What this page is doing is misquoting the rules for undoing registration for Social Security (not Medicare) benefits: https://www.journalofaccountancy.com/news/2023/mar/how-to-reverse-course-collecting-social-security.html
You have to repay the Medicare premiums not the Medicare benefits, from start until termination. That is, you have Medicare throughout, but the premium payments come from you and not your Social Security check if you undo those checks. And it terminates SS benefits, not Medicare enrollment.
The one item I have found that supports the idea that any Medicare Part A can be voluntarily terminated is in the Medicare statute itself (42 U.S. Code § 1395q(b)(1)): https://www.law.cornell.edu/uscode/text/42/1395q
That says only that such a filing will terminate coverage. It doesn't specify the conditions under which such filing is permitted. Such as being charged a Part A premium. Those conditions may be in the regs, which gets us right back to CMS.

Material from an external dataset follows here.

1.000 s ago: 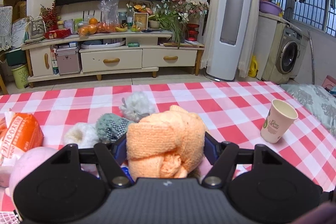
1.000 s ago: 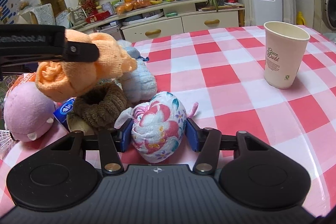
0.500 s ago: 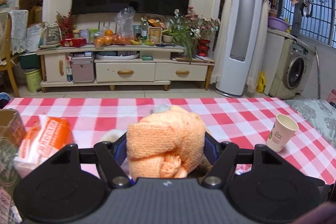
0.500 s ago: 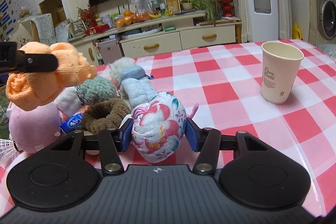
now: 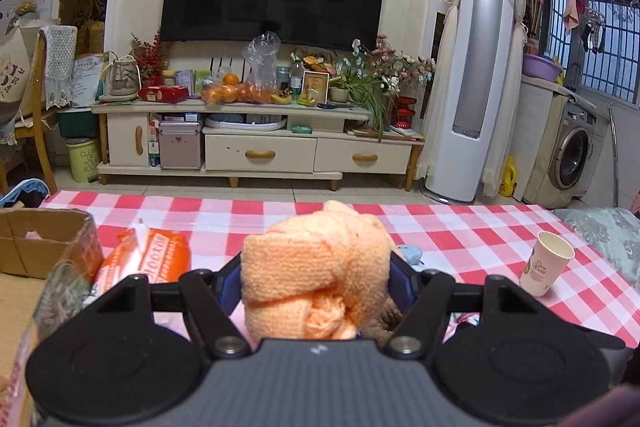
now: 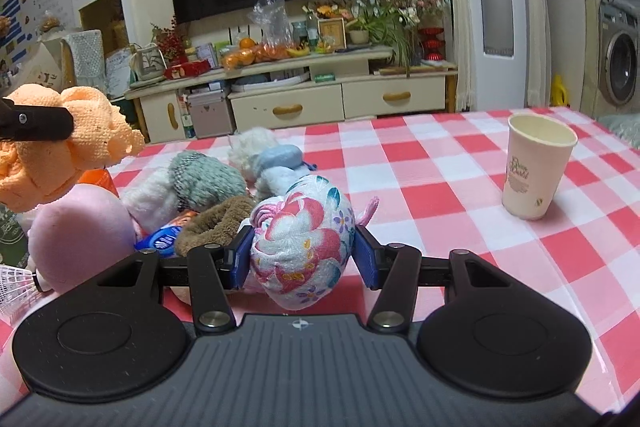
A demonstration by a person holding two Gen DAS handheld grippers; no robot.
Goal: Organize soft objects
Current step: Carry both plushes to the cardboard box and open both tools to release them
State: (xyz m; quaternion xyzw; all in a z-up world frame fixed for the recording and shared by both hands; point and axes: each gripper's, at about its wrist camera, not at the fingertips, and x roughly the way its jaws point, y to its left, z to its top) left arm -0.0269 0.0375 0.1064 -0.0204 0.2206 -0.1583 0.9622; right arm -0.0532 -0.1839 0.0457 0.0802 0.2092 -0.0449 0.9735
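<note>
We see the left tongs (image 5: 316,281) pinching an orange knitted bundle (image 5: 314,271) at lower centre, lifted above the checkered counter (image 5: 460,231). The right tongs (image 6: 304,259) squeeze a floral pouch (image 6: 304,239) (low over the counter), pile of soft toys (image 6: 200,187) at left.

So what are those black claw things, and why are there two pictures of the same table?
No robot here: a person holds a black grabbing tool in each hand, and each tool carries a camera looking along its jaws. One picture is the left tool's view: the left gripper squeezes an orange knitted bundle, lifted up. The other picture is the right tool's view: the right gripper squeezes a flowery cloth ball. On the red checked tablecloth lie more soft things, like a pink plush toy, plus a paper cup.
</note>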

However, they told her that if she is interested in an HSA that she would need to change healthcare plans. With her current plan, approximately $200 is taken out of her paycheck monthly. $300 yearly in-network deductible, $3,000 maximum out-of pocket limit, and mostly copays. $30/visit for her primary, $50/visit for a specialist, $30/visit for x-rays, and $10 copay / $25 copay for generic drugs. With the HSA eligible plan, it would cost her approximately $100 per month. $1,500 yearly in-network deductible, $3,000 maximum out-of pocket limit, and the coverages change from smallish copays to 20% coinsurance pretty much across the board.

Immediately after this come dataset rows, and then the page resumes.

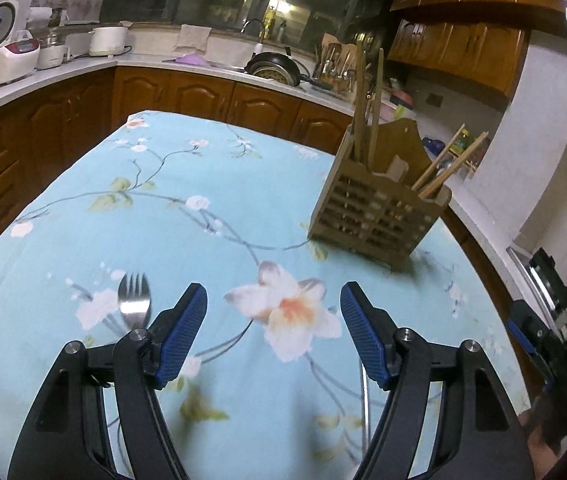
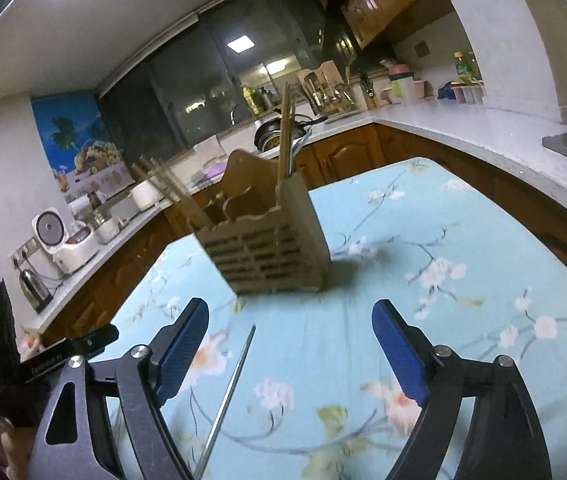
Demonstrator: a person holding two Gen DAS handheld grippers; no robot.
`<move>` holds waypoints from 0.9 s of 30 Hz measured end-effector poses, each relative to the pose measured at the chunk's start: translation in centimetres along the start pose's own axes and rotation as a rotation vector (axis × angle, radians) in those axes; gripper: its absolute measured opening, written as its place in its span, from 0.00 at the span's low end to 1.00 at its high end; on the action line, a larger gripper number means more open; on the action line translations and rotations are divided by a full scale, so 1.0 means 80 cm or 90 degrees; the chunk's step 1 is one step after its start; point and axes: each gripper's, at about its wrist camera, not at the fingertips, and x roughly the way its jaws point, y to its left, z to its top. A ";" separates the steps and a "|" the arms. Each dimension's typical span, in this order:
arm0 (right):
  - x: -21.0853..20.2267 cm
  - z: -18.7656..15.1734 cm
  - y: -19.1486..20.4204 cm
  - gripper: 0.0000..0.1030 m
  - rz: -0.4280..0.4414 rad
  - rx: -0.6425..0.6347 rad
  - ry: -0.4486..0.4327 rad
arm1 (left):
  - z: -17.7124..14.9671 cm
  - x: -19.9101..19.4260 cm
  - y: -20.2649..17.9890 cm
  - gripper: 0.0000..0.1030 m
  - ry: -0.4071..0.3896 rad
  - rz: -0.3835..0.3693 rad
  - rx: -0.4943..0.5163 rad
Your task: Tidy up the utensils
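A wooden utensil holder (image 1: 375,208) stands on the floral blue tablecloth (image 1: 203,184) at the right, with wooden chopsticks (image 1: 449,166) and tall wooden utensils (image 1: 363,104) in it. It also shows in the right wrist view (image 2: 267,248). A metal fork (image 1: 134,300) lies just left of my left gripper (image 1: 273,300), which is open and empty above the cloth. A thin metal chopstick (image 2: 229,396) lies on the cloth near the left finger of my right gripper (image 2: 289,316), which is open and empty. The same metal rod shows faintly in the left wrist view (image 1: 363,392).
Kitchen counters with wooden cabinets (image 1: 187,92) surround the table. A rice cooker (image 1: 5,50), pots and a sink with a pan (image 1: 273,66) sit on the counter. The other gripper (image 1: 551,344) shows at the right edge. A kettle (image 2: 35,290) stands on the left counter.
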 end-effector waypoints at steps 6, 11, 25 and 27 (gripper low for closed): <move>-0.013 -0.029 0.012 0.84 0.000 -0.029 0.011 | -0.024 -0.018 0.010 0.69 -0.008 0.012 0.004; -0.029 -0.051 0.022 0.86 -0.007 -0.061 -0.001 | -0.040 -0.044 0.009 0.78 -0.051 0.030 0.036; -0.117 -0.081 0.055 1.00 -0.046 -0.209 -0.188 | -0.079 -0.120 0.002 1.00 -0.182 0.075 0.093; -0.117 -0.086 0.052 1.00 -0.049 -0.203 -0.181 | -0.087 -0.125 0.006 1.00 -0.186 0.082 0.094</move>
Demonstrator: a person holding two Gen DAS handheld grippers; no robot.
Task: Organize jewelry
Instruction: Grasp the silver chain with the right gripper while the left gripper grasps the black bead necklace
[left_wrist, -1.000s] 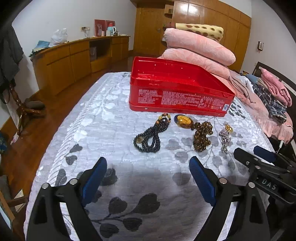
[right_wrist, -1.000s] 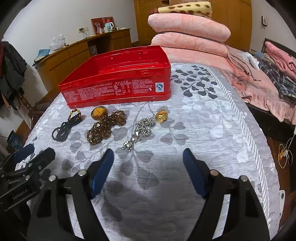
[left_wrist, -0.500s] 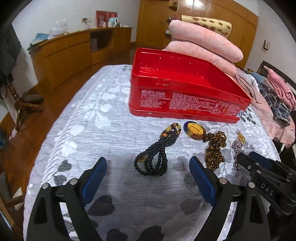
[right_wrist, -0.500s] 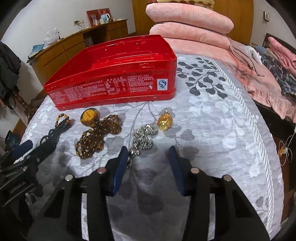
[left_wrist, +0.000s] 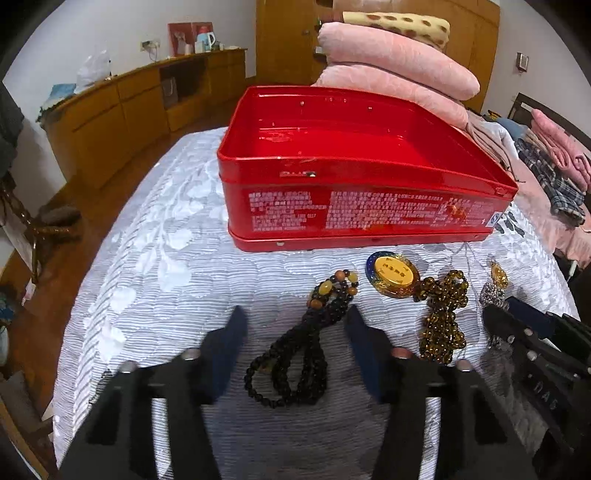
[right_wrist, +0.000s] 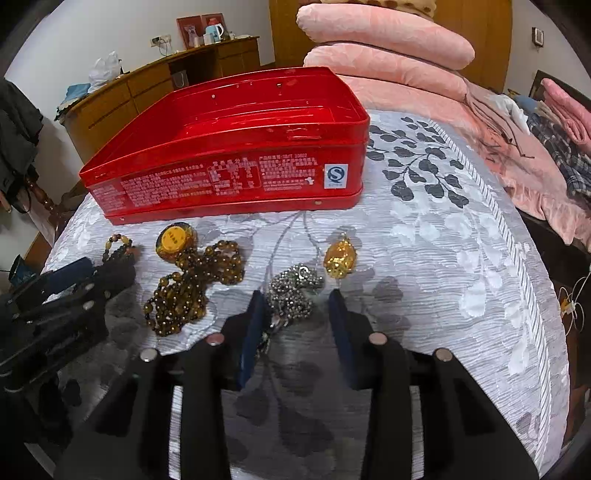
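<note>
An open red tin (left_wrist: 354, 206) stands on the grey floral bedspread (left_wrist: 155, 258); it also shows in the right wrist view (right_wrist: 229, 177). In front lie a black bead string (left_wrist: 299, 354), a brown bead string with a yellow pendant (left_wrist: 441, 317) and a silver chain with a gold pendant (right_wrist: 295, 288). My left gripper (left_wrist: 295, 328) is open, its jaws either side of the black beads. My right gripper (right_wrist: 297, 306) is open, its jaws either side of the silver chain.
Pink folded quilts (left_wrist: 399, 70) are stacked behind the tin. Clothes (right_wrist: 554, 140) lie on the bed to the right. A wooden cabinet (left_wrist: 122, 114) runs along the left wall. The bedspread edge drops off at left and right.
Both grippers have moved forward and down toward the jewelry. The left now straddles the black beads, the right straddles the silver chain, and both jaw gaps have narrowed.
</note>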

The combination of uncertainty regarding unenrolling and reenrolling with Medicare Part A and the inferior healthcare coverage, she decided pass on an HSA. Thanks all for your input!
My HSA amount isn't great and with being on Medicare the past 5 years I haven't been able to contribute. Bummer. I wish the gov. would change that rule and allow contributions for seniors! I mean, my Medicare advantage plan is no different than the required plans younger folks have.

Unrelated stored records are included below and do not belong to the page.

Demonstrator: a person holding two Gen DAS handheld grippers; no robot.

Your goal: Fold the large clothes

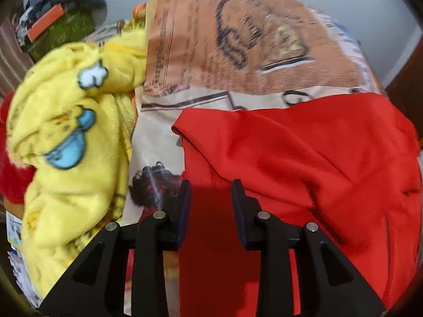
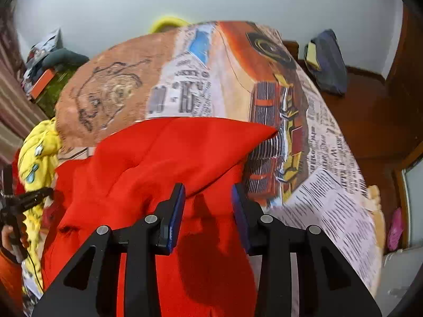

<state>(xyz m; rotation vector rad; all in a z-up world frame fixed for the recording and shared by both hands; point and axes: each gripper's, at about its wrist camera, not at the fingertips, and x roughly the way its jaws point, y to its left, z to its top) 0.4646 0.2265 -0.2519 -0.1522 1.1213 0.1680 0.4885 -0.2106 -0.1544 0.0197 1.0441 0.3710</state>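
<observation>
A large red garment [image 1: 304,153] lies spread and partly doubled over on a bed. In the right wrist view the red garment [image 2: 164,158] ends in a pointed corner at the right. My left gripper [image 1: 211,190] hovers over the garment's near left part. Its jaws stand apart and no cloth is pinched between the pads. My right gripper [image 2: 207,192] hangs over the garment's near right part, also parted, with only red fabric showing below the gap. The left gripper [image 2: 39,194] also appears at the far left of the right wrist view, held by a hand [image 2: 9,235].
The bed cover [image 2: 264,84] is printed with newspaper text and a car picture. A crumpled yellow fleece garment [image 1: 68,142] with blue patches lies to the left of the red one. Beyond it sit a cluttered green surface [image 1: 63,31] and a dark bag [image 2: 327,63] on the wooden floor.
</observation>
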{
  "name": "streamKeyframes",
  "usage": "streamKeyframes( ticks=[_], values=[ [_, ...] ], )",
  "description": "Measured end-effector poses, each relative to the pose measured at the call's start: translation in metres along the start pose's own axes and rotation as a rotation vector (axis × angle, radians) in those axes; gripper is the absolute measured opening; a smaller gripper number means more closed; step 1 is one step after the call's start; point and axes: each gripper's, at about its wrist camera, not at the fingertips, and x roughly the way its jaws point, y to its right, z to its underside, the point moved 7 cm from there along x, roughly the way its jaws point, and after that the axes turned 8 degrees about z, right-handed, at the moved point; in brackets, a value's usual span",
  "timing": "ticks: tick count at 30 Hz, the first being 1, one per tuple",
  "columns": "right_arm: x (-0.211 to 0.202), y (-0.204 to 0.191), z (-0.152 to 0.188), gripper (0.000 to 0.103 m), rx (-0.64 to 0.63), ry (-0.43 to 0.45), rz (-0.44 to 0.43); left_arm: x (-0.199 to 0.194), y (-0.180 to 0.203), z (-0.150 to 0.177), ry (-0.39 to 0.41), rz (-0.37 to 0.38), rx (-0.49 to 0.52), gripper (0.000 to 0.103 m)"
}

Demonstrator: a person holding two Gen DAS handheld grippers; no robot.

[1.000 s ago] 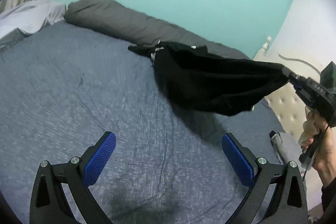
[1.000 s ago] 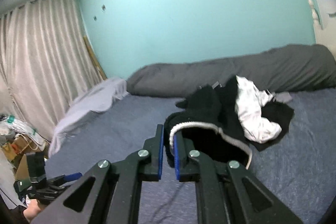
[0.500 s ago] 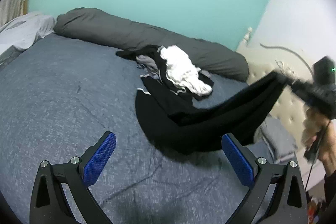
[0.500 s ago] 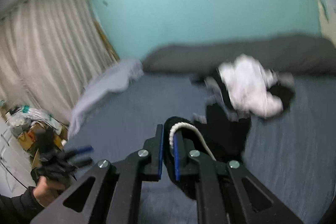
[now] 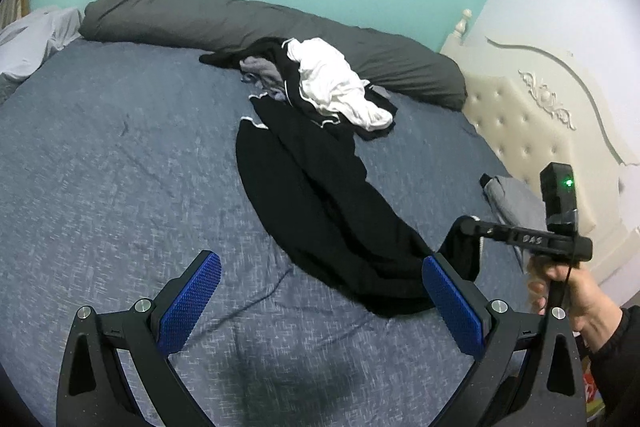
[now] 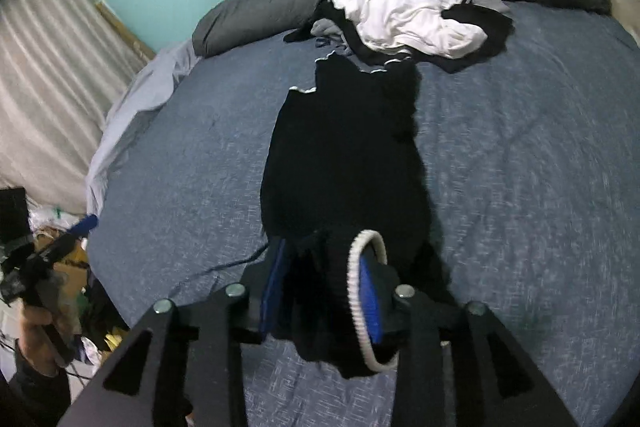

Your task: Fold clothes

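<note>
A long black garment with white trim [image 5: 320, 195] lies stretched over the blue-grey bed cover [image 5: 120, 155], running from the clothes pile toward me. Its near end [image 6: 344, 299] is bunched between the jaws of my right gripper [image 6: 322, 251], which are opening; the white-ribbed edge drapes over the right pad and the cloth hangs loose there. In the left wrist view the right gripper [image 5: 466, 227] sits low at the garment's end, held by a hand [image 5: 568, 291]. My left gripper [image 5: 320, 261] hovers open over the bed with nothing in it.
A pile with a white garment [image 5: 332, 83] and dark clothes lies against a rolled grey duvet [image 5: 200, 15]. A cream tufted headboard [image 5: 520, 115] and a grey folded item [image 5: 508, 195] are on the right. A curtain [image 6: 40, 67] and floor clutter [image 6: 80, 267] lie beyond the bed's left edge.
The right gripper dropped toward the bed, and the black garment went from hanging in the air to lying stretched out. Its jaws have parted. The left gripper shifted a little sideways.
</note>
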Motion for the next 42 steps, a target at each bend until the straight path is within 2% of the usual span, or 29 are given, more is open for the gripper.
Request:
streamKeyframes(
  ticks=[5,11,18,23,32,39,42],
  values=[
    [-0.022,0.029,0.004,0.037,0.058,0.026,-0.04,0.019,0.006,0.009,-0.03,0.022,0.004,0.103],
    [-0.039,0.06,0.014,0.038,0.06,0.03,0.008,0.037,0.017,0.018,-0.063,0.035,0.014,0.103],
    [-0.039,0.081,0.015,0.038,0.134,0.03,0.003,0.042,0.025,0.018,-0.071,0.037,0.023,0.103],
    [-0.022,0.084,0.02,0.038,0.052,-0.024,0.095,0.038,0.022,0.018,-0.067,0.03,0.024,0.103],
    [0.019,0.113,0.057,0.038,-0.108,-0.193,0.322,0.039,0.012,0.024,-0.074,0.021,0.003,0.103],
    [0.045,0.118,0.076,0.038,-0.227,-0.265,0.355,0.044,0.011,0.025,-0.078,0.024,-0.002,0.103],
    [0.052,0.114,0.073,0.038,-0.262,-0.24,0.341,0.047,0.008,0.026,-0.084,0.02,-0.002,0.103]
  ],
)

https://ybbpersonalfinance.proboards.com/post/592/thread
By design, high deductible, HSA-eligible health plans discourage use. Aside from free (no deductible) preventive care, they may cost so much to use that they are effectively just catastrophic insurance.
They work for people in excellent health or those who expect to require major care (premiums + out of pocket cap can be smaller on these plans). They typically don't work as well for those approaching Medicare age, or more generally for people who use some but not a lot of health care goods and services.
These two plans are very good, and the HDHP plan may be (slightly) better in most cases.
Illustrating, where low use means just premiums and free annual preventive care and high use means premiums plus out of pocket cap. For medium care I add deductible and a few routine visits including specialists (say 6 specialist visits CPT 99213, quarterly PCP). For the regular plan, the copays come to 6 x $50 + 4 x $30.
Regular plan: Low use $2400, medium use $3100 (approx), high use $5400
HDHP plan: Low use $1200, medium use in the middle, high use $4200
With the HDHP it's easy to hit the $4200 ($100/mo + $3000 cap) max, especially with Upper East Side doctors, even in network. So say in the medium case (just office visits, minor testing, nothing special) you're comparing $4200 to $3100. That's a difference of $1100. The tax savings (32% bracket) with an HSA is around 32% of $4K or around $1300.
The HDHP may be close to a wash in the middle use range and better on both ends. That's not typical (usually the regular plan works out better in the middle).
Regardless, it may not be a big enough difference one way or the other to be worth pursuing. Your friend might check with a Social Security office to see if Medicare disenrollment is possible. Out of curiosity if nothing else.